ECLI:NL:CRVB:2022:1687
Centrale Raad van Beroep
- Hoger beroep
- Rechtspraak.nl
Niet-ontvankelijkheid van hoger beroep wegens te late indiening van het beroepschrift
In deze zaak heeft de Centrale Raad van Beroep op 20 juli 2022 uitspraak gedaan in het hoger beroep van appellant tegen de Minister van Onderwijs, Cultuur en Wetenschap. Het hoger beroep was geregistreerd onder nummer 22/1191 WSFBSF. De Raad oordeelde dat het beroepschrift niet tijdig was ingediend, aangezien het pas op 19 april 2022 was ontvangen, terwijl de termijn voor indiening op basis van de Algemene wet bestuursrecht (Awb) zes weken bedraagt. De termijn ging in op de dag na de bekendmaking van de uitspraak van de rechtbank Gelderland, die op 23 november 2021 had plaatsgevonden.

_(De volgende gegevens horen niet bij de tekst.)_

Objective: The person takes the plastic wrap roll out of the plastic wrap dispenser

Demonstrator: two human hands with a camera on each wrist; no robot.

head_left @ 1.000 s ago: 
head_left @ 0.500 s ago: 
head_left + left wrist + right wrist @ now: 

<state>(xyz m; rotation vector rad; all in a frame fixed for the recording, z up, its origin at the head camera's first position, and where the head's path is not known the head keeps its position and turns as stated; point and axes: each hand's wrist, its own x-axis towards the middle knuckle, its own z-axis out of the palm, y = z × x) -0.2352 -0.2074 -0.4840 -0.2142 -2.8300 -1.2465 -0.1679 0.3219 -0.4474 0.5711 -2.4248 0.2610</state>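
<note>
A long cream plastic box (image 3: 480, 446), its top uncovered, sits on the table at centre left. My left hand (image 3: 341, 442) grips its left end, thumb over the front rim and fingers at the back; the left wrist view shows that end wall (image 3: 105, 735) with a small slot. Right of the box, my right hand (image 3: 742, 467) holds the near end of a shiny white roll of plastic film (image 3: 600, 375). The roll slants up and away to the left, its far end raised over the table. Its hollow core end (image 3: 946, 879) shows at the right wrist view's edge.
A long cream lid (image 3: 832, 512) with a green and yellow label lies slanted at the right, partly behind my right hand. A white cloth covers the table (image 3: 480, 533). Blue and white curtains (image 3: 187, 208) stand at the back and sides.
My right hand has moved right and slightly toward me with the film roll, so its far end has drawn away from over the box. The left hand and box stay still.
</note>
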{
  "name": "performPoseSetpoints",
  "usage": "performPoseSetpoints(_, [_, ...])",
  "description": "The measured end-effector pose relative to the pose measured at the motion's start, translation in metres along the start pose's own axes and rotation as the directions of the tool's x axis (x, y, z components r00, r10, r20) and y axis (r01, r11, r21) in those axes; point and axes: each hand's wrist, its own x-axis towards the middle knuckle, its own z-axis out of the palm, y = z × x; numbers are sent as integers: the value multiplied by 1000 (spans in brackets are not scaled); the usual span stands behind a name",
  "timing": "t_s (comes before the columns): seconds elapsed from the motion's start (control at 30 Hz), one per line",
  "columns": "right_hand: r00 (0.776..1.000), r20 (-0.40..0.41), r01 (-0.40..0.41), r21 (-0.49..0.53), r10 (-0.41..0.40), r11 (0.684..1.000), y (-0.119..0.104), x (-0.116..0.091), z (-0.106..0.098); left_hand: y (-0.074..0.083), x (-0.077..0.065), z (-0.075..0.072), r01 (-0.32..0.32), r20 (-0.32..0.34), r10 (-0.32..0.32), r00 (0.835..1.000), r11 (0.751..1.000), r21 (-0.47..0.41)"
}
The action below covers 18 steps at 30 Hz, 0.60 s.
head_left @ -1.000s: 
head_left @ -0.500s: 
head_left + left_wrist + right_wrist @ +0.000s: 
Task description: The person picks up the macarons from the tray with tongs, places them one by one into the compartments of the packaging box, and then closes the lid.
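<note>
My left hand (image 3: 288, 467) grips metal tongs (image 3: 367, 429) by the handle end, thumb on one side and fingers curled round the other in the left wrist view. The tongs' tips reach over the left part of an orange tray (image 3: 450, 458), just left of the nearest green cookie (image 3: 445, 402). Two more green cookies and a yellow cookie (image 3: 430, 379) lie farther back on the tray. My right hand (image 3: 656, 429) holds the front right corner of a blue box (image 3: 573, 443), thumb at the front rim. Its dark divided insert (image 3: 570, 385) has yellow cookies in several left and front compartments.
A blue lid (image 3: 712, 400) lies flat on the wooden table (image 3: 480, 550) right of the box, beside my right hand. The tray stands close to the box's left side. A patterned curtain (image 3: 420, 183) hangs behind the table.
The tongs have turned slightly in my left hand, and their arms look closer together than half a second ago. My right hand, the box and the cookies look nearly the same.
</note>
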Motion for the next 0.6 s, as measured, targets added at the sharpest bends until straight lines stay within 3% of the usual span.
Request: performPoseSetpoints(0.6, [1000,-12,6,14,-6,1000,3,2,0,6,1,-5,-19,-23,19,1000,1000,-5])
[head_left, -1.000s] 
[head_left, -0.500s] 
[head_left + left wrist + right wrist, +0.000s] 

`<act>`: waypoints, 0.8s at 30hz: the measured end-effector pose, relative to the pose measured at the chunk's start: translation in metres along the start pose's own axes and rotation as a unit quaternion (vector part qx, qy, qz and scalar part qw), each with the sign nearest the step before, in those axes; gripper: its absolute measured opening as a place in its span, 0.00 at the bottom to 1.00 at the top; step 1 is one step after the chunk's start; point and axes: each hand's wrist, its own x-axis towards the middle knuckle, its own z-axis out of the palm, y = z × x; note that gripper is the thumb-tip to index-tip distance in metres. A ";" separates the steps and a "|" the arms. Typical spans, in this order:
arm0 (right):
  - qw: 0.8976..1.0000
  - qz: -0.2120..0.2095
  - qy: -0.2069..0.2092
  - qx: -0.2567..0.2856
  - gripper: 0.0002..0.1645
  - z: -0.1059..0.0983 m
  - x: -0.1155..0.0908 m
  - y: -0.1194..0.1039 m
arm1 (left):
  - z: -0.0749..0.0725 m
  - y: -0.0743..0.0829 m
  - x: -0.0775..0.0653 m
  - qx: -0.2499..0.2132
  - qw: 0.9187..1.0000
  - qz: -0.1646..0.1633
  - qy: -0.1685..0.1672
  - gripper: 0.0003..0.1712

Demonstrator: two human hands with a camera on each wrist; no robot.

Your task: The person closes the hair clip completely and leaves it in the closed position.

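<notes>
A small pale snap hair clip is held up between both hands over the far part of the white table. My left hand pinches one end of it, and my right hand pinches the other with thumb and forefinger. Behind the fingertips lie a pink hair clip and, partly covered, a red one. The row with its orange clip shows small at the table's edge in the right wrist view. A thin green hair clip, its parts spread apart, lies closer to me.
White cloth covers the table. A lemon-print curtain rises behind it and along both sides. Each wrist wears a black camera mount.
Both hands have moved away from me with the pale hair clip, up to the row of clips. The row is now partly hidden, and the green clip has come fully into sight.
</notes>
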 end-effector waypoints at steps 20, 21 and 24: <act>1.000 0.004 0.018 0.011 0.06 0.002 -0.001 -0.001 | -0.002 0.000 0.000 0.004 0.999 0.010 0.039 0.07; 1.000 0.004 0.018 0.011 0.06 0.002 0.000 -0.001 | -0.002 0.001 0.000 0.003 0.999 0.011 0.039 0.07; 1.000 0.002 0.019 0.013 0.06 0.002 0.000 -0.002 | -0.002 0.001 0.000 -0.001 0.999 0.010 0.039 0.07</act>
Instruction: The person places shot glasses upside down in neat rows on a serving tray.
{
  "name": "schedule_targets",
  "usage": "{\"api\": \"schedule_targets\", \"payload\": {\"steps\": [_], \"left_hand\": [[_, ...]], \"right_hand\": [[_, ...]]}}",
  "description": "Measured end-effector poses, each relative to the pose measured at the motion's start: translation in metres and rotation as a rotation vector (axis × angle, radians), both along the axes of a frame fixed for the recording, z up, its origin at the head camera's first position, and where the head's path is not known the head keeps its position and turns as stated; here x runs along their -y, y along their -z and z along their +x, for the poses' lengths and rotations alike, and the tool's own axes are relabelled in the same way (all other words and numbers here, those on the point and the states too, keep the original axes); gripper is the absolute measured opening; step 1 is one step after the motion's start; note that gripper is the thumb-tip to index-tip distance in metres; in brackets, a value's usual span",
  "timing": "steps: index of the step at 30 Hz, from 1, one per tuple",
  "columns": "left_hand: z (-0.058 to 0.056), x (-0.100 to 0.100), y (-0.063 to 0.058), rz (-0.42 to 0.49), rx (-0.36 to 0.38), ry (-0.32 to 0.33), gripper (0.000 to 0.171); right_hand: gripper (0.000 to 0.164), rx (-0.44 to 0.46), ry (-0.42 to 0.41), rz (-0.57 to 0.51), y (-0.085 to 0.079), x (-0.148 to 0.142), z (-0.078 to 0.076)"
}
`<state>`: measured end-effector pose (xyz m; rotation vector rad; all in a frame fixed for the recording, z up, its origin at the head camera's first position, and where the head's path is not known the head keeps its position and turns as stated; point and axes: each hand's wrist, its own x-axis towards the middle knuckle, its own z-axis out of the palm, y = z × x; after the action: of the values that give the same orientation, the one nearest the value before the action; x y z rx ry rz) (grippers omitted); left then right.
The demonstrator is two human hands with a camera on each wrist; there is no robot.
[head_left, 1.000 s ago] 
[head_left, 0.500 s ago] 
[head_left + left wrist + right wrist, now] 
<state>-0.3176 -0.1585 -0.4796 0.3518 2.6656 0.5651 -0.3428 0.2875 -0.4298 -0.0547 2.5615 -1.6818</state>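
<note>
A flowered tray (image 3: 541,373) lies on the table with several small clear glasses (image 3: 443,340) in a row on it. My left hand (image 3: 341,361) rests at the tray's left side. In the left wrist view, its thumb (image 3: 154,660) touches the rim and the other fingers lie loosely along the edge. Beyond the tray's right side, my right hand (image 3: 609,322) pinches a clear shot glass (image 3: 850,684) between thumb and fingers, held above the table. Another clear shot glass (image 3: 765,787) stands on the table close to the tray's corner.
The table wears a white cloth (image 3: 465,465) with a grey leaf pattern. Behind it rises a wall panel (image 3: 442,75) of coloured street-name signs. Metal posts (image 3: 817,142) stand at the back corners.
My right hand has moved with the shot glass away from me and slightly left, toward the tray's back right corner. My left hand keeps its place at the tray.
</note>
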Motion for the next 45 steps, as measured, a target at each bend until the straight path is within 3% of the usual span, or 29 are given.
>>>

Appellant had aangevoerd dat hij het beroepschrift al op 22 of 23 december 2021 had verzonden, maar de Raad oordeelde dat deze stelling niet voldoende was om aan te nemen dat appellant niet in verzuim was geweest. De Raad benadrukte dat het risico van niet-tijdige ontvangst van per gewone post verzonden stukken voor rekening van appellant komt. Gezien deze overwegingen verklaarde de Centrale Raad van Beroep het hoger beroep niet-ontvankelijk, zonder verder onderzoek te doen. Er was geen aanleiding voor een proceskostenveroordeling. De uitspraak werd openbaar uitgesproken en partijen hebben de mogelijkheid om binnen zes weken verzet aan te tekenen tegen deze beslissing.